Apple is expected to make the swap from Lightning globally, not just in Europe.

Buyers who have relied on the same Lightning connector for many years may also find they have to buy a new wall power adapter.

To save on packaging, iPhones no longer come with a charging cable in the box. Its AirPod wireless headphones will also switch to the new cables.

The new cable to be included with the iPhone 15 is expected to include a USB-C port at both ends, which experts said could also add to any backlash from consumers. Most consumers are unlikely to own a wall adapter with such a port, as the vast majority of wall plugs take a larger USB-A connector.

Similar changes in the past have prompted outcry. When Apple removed the 3.5mm headphone jack from its phones, initial reviewers were divided, for example.

Still, plenty of fans are enthusiastic. The USB-C cables used by many Android rivals offer quicker data transfer speeds. They are also capable of faster charging, supporting up to 240W of power. Apple’s current Lightning cable is built for just 20W.

Apple has already started using USB-C on some of its larger devices, such as its MacBook range and iPads. Its phones also support wireless charging.

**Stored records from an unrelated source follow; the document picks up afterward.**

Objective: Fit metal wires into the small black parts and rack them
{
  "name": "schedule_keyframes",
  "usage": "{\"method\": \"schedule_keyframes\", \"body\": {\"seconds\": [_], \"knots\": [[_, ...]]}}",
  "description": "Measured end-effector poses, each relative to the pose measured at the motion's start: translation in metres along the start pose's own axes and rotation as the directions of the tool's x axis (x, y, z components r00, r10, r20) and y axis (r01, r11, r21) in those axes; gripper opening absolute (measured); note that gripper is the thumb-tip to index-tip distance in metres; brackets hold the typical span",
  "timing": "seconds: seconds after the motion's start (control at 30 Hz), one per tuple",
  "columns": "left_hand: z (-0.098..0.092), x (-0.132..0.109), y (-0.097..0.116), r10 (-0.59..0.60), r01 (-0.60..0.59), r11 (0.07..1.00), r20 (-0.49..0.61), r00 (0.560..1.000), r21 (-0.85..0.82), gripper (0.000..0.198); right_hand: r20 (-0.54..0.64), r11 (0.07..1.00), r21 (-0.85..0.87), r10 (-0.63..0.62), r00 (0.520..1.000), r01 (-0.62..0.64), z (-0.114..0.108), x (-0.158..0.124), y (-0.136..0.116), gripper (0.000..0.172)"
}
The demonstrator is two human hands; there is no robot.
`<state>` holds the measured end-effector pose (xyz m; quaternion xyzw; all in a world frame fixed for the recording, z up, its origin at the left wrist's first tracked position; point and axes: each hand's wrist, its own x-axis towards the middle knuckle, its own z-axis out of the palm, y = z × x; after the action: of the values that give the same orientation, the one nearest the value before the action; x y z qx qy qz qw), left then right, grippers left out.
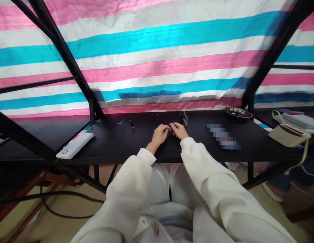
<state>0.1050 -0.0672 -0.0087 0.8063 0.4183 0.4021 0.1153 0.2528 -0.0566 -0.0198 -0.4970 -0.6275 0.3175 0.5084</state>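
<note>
Over the middle of the black table, my left hand and my right hand meet at the fingertips. Both are pinched around something small and dark, too small to name. Just beyond my right hand lies a small clump of pale, beaded-looking pieces with a thin white strand. A short dark tube with a light end rests to the left of my hands. Thin white bits and dark thread-like scraps are scattered near it.
A white power strip lies at the left. On the right are a blurred-out flat item, a shiny metal dish and a beige bag. Black metal posts frame the table before a striped sheet. Another person's leg and shoe show lower right.
</note>
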Motion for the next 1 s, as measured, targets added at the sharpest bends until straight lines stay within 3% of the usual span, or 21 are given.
{"method": "schedule_keyframes", "body": {"seconds": [0.1,0.3,0.5,0.73,0.83,1.0], "knots": [[0.005,-0.003,0.0,-0.077,0.078,0.995,0.01,0.997,-0.066,0.015,-0.005,0.999,-0.031,-0.015,1.0,0.014,0.0,-0.001,0.0,0.042],[0.002,-0.004,-0.004,-0.2,0.198,0.97,0.0,0.98,-0.141,0.036,-0.009,0.994,-0.109,-0.023,1.0,0.022,0.0,-0.004,0.001,0.033],[-0.006,-0.004,-0.005,-0.247,0.233,0.947,-0.041,0.968,-0.22,0.036,0.038,0.938,-0.247,-0.24,0.97,0.241,-0.001,-0.01,-0.006,0.036],[-0.004,0.0,-0.007,-0.335,0.416,0.728,0.246,0.91,-0.545,0.025,-0.003,0.969,-0.147,-0.203,0.979,0.201,0.003,-0.007,-0.002,0.035],[-0.004,0.0,-0.007,-0.333,0.426,0.657,0.267,0.904,-0.622,0.027,-0.001,0.974,-0.091,-0.209,0.978,0.208,0.004,-0.006,0.001,0.037],[-0.004,-0.001,-0.011,-0.356,0.382,0.609,0.191,0.915,-0.695,0.026,-0.052,0.986,-0.014,-0.168,0.984,0.168,0.003,-0.004,0.004,0.04]]}}
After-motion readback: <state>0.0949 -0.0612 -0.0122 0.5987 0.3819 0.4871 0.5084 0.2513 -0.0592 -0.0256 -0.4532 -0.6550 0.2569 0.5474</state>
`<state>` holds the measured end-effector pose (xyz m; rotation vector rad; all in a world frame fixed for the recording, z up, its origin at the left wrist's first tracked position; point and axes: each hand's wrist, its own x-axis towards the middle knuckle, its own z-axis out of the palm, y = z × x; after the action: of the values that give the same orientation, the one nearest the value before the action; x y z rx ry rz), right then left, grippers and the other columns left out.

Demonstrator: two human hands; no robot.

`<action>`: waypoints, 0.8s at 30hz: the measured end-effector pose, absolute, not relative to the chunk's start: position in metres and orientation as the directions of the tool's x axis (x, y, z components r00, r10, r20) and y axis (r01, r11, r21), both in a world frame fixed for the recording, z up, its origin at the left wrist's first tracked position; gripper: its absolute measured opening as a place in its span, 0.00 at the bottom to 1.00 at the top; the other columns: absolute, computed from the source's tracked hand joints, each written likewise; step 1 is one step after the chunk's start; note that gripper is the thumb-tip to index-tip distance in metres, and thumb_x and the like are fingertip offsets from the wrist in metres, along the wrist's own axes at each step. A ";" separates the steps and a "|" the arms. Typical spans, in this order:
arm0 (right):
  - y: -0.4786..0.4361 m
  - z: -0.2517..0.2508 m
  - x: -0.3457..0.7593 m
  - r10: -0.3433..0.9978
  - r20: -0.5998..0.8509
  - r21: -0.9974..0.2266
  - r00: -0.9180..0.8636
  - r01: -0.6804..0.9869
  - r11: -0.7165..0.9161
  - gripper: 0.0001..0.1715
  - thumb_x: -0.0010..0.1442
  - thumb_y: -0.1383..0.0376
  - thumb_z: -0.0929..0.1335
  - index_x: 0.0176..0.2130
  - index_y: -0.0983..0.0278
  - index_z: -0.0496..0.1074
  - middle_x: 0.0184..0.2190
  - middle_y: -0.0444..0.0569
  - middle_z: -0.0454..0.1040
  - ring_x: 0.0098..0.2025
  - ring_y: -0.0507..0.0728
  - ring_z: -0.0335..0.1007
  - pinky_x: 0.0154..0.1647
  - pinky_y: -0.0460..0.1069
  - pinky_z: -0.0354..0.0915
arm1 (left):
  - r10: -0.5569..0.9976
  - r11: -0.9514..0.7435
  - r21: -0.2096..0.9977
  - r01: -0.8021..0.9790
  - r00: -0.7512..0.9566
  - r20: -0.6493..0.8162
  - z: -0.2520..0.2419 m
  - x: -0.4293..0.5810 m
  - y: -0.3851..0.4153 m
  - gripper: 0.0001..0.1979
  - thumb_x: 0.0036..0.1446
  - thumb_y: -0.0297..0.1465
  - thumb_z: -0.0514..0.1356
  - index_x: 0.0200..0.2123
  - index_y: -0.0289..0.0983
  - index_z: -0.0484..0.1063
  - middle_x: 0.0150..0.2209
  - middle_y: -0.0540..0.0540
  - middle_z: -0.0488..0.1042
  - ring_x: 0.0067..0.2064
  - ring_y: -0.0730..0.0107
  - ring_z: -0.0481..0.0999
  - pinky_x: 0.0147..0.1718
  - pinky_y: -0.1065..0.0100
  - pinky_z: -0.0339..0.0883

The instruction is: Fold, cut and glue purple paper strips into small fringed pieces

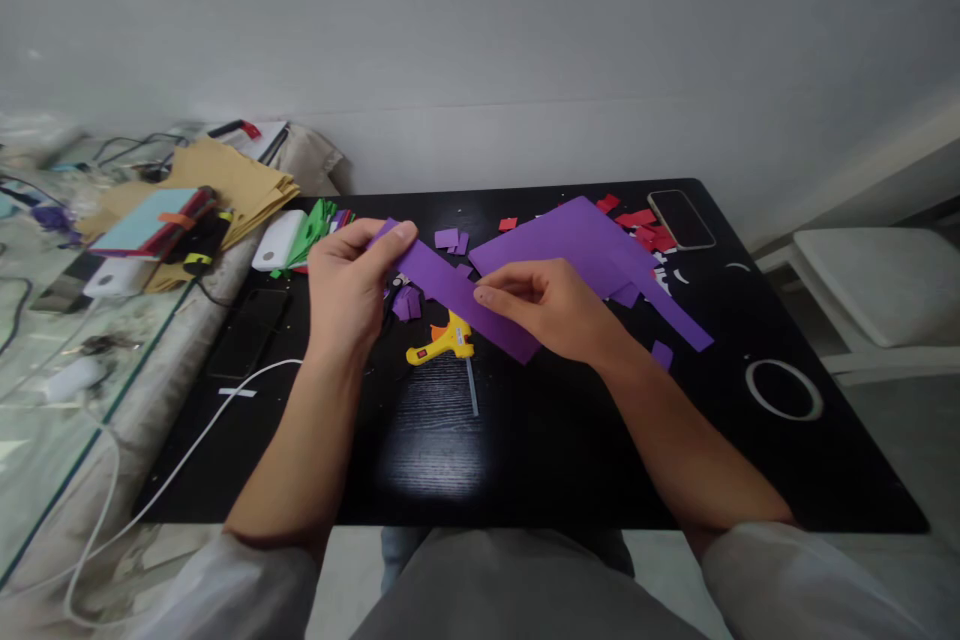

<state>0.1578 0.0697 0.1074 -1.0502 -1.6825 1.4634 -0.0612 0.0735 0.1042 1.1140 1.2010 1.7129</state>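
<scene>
A purple paper strip (439, 278) slants down to the right above the black table. My left hand (351, 285) pinches its upper left end between thumb and fingers. Farther along, the thumb and fingers of my right hand (551, 308) close on the strip's upper edge. Below the strip lies a yellow glue gun (442, 342) with a clear glue stick (472, 388) poking out. Small purple paper pieces (407, 304) are heaped beside it, next to partly hidden scissors. Behind my right hand rests a large purple sheet (566, 230), with another purple strip (679, 318) reaching out to the right.
Red paper pieces (637, 220) and a phone (681, 220) lie at the back right. A white ring (784, 390) is on the right side. A dark phone (249, 332), a white cable (217, 420) and green paper strips (315, 232) are on the left, beside a cluttered glass surface (45, 340).
</scene>
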 end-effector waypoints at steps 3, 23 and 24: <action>0.069 0.104 0.154 0.900 0.028 -0.992 -0.435 0.100 0.079 0.10 0.65 0.58 0.75 0.40 0.62 0.84 0.38 0.48 0.87 0.40 0.58 0.85 0.43 0.51 0.78 | 0.946 -0.212 0.975 -0.072 -0.266 0.186 0.100 -0.048 0.067 0.09 0.51 0.34 0.76 0.26 0.37 0.82 0.24 0.51 0.77 0.24 0.77 0.70 0.25 0.73 0.63; 0.074 0.111 0.170 0.896 0.036 -0.967 -0.443 0.210 0.143 0.12 0.64 0.58 0.74 0.33 0.63 0.81 0.28 0.45 0.80 0.30 0.53 0.76 0.31 0.47 0.69 | 0.877 -0.342 0.869 -0.357 -0.454 0.159 0.121 -0.102 0.083 0.11 0.51 0.24 0.71 0.22 0.38 0.73 0.23 0.56 0.70 0.26 0.80 0.68 0.32 0.69 0.71; 0.075 0.113 0.174 0.891 0.024 -0.969 -0.453 0.207 0.132 0.11 0.64 0.58 0.74 0.33 0.63 0.81 0.28 0.46 0.81 0.31 0.54 0.77 0.33 0.48 0.71 | 0.874 -0.342 0.863 -0.371 -0.463 0.148 0.121 -0.104 0.083 0.12 0.52 0.23 0.71 0.22 0.38 0.72 0.23 0.56 0.70 0.26 0.80 0.68 0.33 0.69 0.72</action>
<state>0.1739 0.0749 0.1130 -1.0620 -1.7690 1.3579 -0.1045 0.0825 0.1211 0.7928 1.0046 1.9030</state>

Dan Ives, an analyst at Wedbush Securities, says: “Apple had to bite the bullet on the USB-C, but it ultimately gives Apple some flexibility for more design changes down the road. Not ideal, but consumers will get used to it quickly.”

Wood, of CCS, adds: “In the long term, it’s likely to benefit them, with a universal charging system having some obvious upsides.”

While European officials may have finally forced Apple to bend the knee on USB-C, there could still be a further twist.

Earlier this year, reports emerged Apple may include tiny chips in its own-brand USB-C chargers that confirm they are authentic and grant them faster download speeds.

The Commission has already hit back. According to German newspaper Die Zeit, Thierry Breton, Europe’s business tsar, wrote to Apple warning: “Devices that do not meet the uniform charger requirements will not be allowed.”

It means the charging wars may have one final shock to come.